:: Task description ::
The entries below contain a line with "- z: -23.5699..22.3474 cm" and a line with "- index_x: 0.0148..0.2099". Quote exactly those two lines and all lines between them.

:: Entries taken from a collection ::
* * *

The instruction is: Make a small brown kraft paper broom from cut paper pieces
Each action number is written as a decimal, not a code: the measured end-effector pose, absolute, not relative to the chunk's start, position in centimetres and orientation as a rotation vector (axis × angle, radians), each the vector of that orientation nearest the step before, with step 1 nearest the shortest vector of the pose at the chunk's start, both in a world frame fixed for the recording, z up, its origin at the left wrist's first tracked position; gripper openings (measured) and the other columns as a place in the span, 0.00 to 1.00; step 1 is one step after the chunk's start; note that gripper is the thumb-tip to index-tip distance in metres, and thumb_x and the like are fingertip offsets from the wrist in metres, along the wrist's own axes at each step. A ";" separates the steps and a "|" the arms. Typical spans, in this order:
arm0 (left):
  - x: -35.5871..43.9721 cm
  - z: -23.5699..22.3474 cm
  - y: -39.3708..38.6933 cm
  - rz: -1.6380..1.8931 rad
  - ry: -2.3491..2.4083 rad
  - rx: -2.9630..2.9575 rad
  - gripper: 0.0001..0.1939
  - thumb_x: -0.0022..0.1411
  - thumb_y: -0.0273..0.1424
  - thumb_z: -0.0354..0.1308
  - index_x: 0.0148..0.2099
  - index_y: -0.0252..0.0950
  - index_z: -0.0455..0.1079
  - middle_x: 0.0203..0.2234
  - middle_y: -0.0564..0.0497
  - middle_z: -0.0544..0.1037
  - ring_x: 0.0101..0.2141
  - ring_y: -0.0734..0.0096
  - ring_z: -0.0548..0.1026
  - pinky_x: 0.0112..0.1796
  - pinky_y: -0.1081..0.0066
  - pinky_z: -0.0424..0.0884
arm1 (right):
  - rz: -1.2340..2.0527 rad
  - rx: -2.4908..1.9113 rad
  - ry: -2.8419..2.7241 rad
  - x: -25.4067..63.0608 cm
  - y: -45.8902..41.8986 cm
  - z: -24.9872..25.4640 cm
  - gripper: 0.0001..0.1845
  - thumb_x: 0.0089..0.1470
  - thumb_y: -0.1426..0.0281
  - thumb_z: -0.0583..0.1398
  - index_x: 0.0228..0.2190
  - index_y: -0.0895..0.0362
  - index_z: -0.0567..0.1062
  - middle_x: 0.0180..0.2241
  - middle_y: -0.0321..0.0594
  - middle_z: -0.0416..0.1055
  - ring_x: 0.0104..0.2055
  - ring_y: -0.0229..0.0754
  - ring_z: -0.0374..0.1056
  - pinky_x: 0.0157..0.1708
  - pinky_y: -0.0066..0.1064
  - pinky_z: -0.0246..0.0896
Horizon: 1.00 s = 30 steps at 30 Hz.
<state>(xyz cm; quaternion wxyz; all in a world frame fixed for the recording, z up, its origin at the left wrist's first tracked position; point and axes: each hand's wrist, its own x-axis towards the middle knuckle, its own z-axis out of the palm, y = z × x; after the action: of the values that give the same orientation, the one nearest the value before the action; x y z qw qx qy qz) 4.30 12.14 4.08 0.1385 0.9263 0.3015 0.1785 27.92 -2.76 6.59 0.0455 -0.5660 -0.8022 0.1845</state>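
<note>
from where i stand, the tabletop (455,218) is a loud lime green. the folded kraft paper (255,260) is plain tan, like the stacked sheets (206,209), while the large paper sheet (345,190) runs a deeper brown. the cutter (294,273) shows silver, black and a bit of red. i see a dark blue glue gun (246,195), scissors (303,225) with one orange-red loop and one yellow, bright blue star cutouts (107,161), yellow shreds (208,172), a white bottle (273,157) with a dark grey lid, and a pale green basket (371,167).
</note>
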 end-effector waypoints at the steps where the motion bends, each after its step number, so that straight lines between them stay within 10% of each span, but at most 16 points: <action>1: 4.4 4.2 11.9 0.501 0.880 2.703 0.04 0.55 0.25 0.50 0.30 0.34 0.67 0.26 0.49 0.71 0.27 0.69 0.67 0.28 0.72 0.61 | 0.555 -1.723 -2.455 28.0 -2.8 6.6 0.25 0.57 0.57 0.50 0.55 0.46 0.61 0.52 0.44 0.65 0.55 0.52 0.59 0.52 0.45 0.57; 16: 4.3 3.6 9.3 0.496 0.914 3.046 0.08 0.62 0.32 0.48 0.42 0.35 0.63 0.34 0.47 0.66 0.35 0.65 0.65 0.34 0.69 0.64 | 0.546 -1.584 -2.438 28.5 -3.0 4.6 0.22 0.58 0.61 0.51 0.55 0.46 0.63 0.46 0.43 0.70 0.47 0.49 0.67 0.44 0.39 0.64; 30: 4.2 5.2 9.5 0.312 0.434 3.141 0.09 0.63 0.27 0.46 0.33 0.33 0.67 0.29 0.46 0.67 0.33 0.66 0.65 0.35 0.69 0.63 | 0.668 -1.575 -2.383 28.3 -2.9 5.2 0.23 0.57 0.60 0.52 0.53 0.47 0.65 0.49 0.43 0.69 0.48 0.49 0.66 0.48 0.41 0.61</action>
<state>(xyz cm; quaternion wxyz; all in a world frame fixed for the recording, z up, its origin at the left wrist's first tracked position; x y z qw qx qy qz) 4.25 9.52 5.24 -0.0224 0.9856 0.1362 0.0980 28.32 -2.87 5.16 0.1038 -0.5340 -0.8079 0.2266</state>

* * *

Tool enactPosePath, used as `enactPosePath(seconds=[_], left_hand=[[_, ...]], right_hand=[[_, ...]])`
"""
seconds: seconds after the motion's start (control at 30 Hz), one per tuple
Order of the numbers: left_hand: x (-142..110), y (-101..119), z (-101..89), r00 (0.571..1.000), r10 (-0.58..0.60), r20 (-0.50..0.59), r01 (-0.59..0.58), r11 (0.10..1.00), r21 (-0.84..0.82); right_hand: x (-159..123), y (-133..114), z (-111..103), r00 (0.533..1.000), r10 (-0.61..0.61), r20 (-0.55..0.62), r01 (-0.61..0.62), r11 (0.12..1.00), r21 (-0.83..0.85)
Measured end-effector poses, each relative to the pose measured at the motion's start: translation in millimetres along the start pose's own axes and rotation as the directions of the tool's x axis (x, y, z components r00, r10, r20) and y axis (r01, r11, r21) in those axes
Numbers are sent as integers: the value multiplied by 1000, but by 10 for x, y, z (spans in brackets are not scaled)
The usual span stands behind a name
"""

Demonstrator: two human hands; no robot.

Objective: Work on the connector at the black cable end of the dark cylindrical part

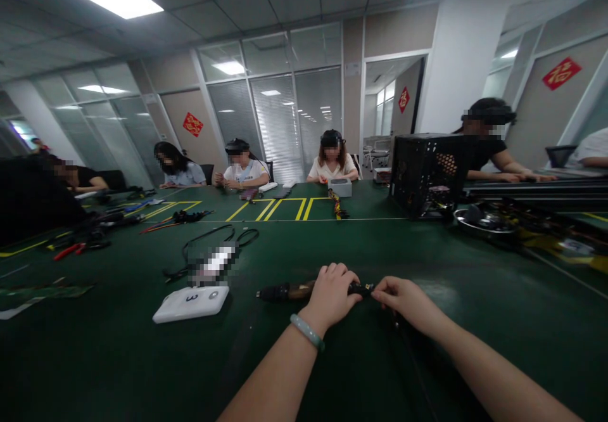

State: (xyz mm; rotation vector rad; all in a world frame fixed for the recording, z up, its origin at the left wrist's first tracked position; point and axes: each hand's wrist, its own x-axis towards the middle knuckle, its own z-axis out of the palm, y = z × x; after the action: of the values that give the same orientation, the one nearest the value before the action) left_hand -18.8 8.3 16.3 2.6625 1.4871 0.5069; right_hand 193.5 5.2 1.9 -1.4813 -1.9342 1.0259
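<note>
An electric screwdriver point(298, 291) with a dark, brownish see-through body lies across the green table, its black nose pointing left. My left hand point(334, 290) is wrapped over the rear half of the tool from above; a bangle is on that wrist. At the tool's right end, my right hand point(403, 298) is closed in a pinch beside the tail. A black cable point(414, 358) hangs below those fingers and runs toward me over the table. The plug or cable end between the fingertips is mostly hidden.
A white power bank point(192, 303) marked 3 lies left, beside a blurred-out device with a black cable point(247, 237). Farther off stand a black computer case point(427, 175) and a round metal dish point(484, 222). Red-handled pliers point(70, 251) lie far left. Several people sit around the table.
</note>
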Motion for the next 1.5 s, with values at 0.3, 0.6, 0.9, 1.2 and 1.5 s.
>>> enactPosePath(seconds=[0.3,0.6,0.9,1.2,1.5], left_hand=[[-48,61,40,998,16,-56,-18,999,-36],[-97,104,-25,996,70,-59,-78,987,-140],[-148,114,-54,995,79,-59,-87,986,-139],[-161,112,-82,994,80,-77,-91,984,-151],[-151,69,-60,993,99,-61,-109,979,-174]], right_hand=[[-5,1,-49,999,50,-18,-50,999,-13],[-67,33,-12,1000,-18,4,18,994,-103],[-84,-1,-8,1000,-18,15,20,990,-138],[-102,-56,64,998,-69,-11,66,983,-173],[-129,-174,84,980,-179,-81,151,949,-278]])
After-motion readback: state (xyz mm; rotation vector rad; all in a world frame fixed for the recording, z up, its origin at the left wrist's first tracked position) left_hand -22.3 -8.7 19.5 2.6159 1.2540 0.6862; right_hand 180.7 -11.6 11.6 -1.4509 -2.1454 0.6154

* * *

:: Answer section ::
  - z: -23.5699..22.3474 cm
  - y: -39.3708..38.6933 cm
  - rz: -1.6380..1.8931 rad
  - ry: -2.3491..2.4083 rad
  - rx: -2.9630..2.9575 rad
  - gripper: 0.0001..0.1939
  - thumb_x: -0.0022..0.1411
  - thumb_y: -0.0273..0.1424
  - thumb_z: -0.0354..0.1308
  - index_x: 0.0148..0.2099

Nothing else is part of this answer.